In 1964 Ilse Rodenberg became a member of the Committee of Antifascist Fighters ("Komitee der Antifaschistischen Widerstandskämpfer", an organisation closely algned with the ruling Socialist Unity Party, which had emerged from the postwar Union of Persecutees of the Nazi Regime ("Vereinigung der Verfolgten des Naziregimes") and which was dedicated to preserving anti-fascist traditions. In 1966 she was a founder member of the Association of Theatre Creatives ("Verband der Theaterschaffenden"), becoming a member of its presidium and, later, honorary president.

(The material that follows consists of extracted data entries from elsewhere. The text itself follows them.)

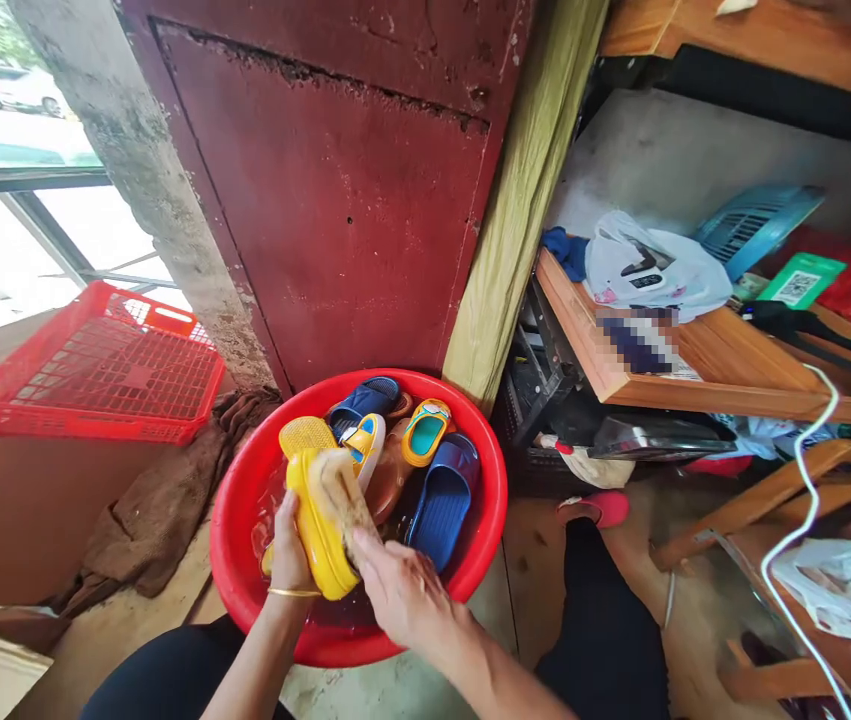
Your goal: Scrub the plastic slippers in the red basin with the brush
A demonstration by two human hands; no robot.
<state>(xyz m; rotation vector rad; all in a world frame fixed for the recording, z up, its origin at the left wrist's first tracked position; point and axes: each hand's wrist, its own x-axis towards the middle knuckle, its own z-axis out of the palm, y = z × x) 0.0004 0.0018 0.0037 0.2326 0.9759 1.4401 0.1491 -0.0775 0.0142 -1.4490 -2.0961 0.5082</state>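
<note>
While the left hand [291, 557] clasps a yellow shoe [310, 515] along its side, fingers wrapped partly out of sight, the right hand [404, 592] holds a scrubbing brush [348, 497] against it — that grip is closed around the brush's lower end. The yellow shoe is held over the near left part of a round red plastic basin [498, 490]. Inside the basin, beyond and beside the hands, lie a white-and-yellow shoe [371, 447], a small yellow sandal [426, 434] with a teal insole, a brown slipper [389, 485], a navy slipper [365, 400] near the far rim and a larger blue slipper [443, 505] on the right. The basin stands on the floor, just before a dark red door [335, 220]. A red plastic crate [125, 375] sits to the left, near a crumpled brown cloth [159, 520]; to the right, a wooden worktop [740, 360] carries a white plastic bag [654, 270].
</note>
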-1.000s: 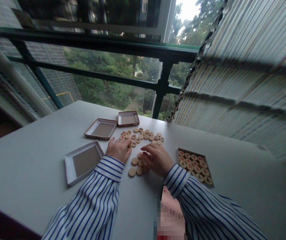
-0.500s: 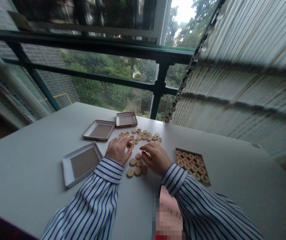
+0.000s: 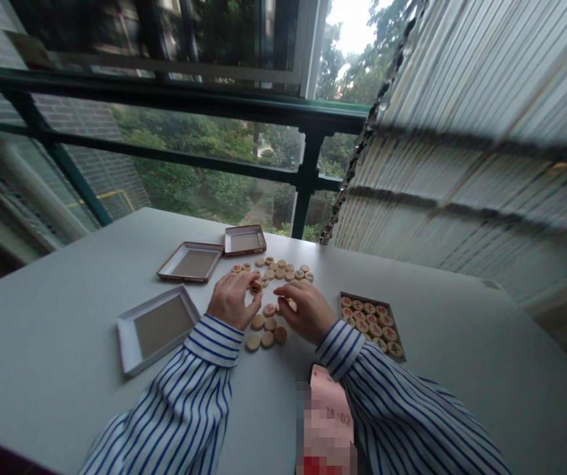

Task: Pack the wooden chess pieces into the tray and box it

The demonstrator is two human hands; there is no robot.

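Observation:
My left hand (image 3: 231,297) has its fingers curled around a round wooden xiangqi piece (image 3: 256,288) with a dark character, held between thumb and fingertips. To its right, my right hand (image 3: 307,309) hovers low over the table, index finger and thumb a little apart, with no piece visible between them. Under and just in front of it are several loose pieces, most showing plain tops, with one red-marked piece (image 3: 269,309) among them. More loose pieces (image 3: 280,273) spread out beyond both hands. The fingers of each hand partly cover some pieces.
A box tray (image 3: 400,343) with rows of red- and black-marked pieces lies on the right. Three shallow trays or lids stand leftward: a white one (image 3: 125,346), a brown-rimmed one (image 3: 164,262) and a smaller one (image 3: 246,251). A phone (image 3: 327,396) lies near my right forearm.
The whole view has shifted slightly, so things on the table appear a little further left. My left hand still grips its piece; the right thumb and index finger have barely moved.

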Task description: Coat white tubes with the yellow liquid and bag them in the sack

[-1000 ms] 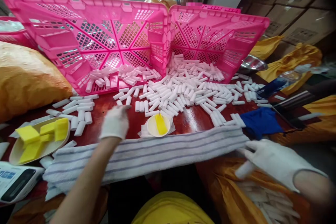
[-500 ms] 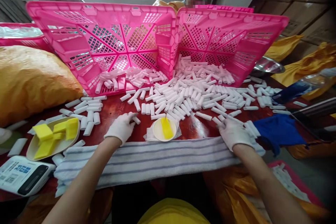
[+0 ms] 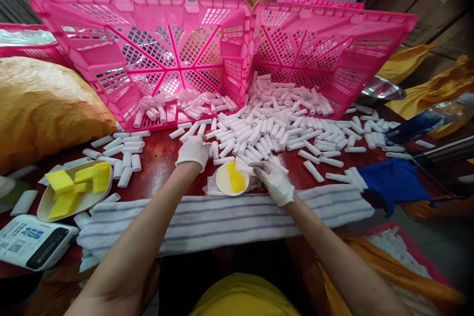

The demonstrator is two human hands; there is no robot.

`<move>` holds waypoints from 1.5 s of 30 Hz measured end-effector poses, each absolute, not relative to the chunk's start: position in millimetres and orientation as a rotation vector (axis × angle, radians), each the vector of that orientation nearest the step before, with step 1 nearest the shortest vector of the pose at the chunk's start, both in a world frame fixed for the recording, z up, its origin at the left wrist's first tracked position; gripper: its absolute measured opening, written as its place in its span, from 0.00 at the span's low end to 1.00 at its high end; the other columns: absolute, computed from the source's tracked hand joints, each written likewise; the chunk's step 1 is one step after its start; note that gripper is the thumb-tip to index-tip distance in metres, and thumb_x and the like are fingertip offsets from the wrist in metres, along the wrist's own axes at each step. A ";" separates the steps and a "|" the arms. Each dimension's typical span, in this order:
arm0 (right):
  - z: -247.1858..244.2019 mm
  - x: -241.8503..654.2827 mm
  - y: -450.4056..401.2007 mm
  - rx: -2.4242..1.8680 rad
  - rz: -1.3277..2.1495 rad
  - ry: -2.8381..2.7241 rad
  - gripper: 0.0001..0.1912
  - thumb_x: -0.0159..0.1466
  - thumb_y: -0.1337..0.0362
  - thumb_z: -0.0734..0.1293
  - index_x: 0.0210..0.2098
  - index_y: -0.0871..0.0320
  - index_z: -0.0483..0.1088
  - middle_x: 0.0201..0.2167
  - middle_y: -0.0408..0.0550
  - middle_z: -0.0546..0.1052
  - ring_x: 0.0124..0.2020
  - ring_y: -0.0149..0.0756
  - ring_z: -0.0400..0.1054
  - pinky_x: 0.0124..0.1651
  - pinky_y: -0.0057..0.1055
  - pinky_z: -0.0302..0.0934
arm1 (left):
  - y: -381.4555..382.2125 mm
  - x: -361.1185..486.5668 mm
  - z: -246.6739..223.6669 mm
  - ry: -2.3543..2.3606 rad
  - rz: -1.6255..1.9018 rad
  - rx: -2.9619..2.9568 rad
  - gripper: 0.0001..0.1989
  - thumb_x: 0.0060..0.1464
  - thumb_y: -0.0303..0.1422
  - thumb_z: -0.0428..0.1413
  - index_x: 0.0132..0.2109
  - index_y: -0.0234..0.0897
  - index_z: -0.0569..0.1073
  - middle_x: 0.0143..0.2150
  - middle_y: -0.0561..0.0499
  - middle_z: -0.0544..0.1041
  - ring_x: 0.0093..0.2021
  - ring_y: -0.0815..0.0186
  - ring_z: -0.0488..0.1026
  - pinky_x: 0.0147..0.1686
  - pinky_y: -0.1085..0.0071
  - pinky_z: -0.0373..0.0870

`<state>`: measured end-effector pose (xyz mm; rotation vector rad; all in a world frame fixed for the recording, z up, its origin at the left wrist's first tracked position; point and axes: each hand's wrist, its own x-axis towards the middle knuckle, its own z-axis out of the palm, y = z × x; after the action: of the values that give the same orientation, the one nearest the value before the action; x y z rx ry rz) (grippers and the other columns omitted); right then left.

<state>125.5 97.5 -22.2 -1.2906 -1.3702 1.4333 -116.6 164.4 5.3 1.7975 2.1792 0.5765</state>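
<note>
My right hand [image 3: 273, 181], in a white glove with dark-smudged fingertips, pinches a short white tube [image 3: 244, 170]. The tube's far end is at the yellow sponge piece [image 3: 234, 177] in a small round white dish [image 3: 220, 183]. A thin pin-like rod [image 3: 234, 160] stands up at the sponge's far end. My left hand [image 3: 192, 152], also gloved, is closed at the left edge of a heap of white tubes [image 3: 255, 131]; its fingertips are partly hidden, and what they grip is unclear.
Two pink baskets [image 3: 148, 2] lie tipped behind the heap. At left are a dish [image 3: 45, 207] of yellow sponges, a white device [image 3: 37, 242] and an orange sack [image 3: 48, 108]. A striped towel [image 3: 229, 222] lines the front edge; a blue cloth [image 3: 394, 177] lies right.
My right hand has moved left from the table's right side, bringing a white tube to the yellow sponge. My left hand has moved right and away from me, to the heap's edge.
</note>
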 end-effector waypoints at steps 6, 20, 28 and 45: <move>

She also involved herself from 1965 with the International Association of Theatre for Children and Young People (ASSITEJ), serving three terms as its honorary president between 1978 and 1987. She created the bi-annual International Directors Seminar along with the Hallenser Workshop Meeting and Playwright's Competition.

== Awards and honours ==

- 1961 Clara Zetkin Medal
- 1966 National Prize of the German Democratic Republic 3rd Class, for Arts and Literature
- 1970 Banner of Labour
- 1971 Patriotic Order of Merit in Gold
- 1976 Patriotic Order of Merit Gold clasp
- 1985 Humboldt University of Berlin Honorary doctorate.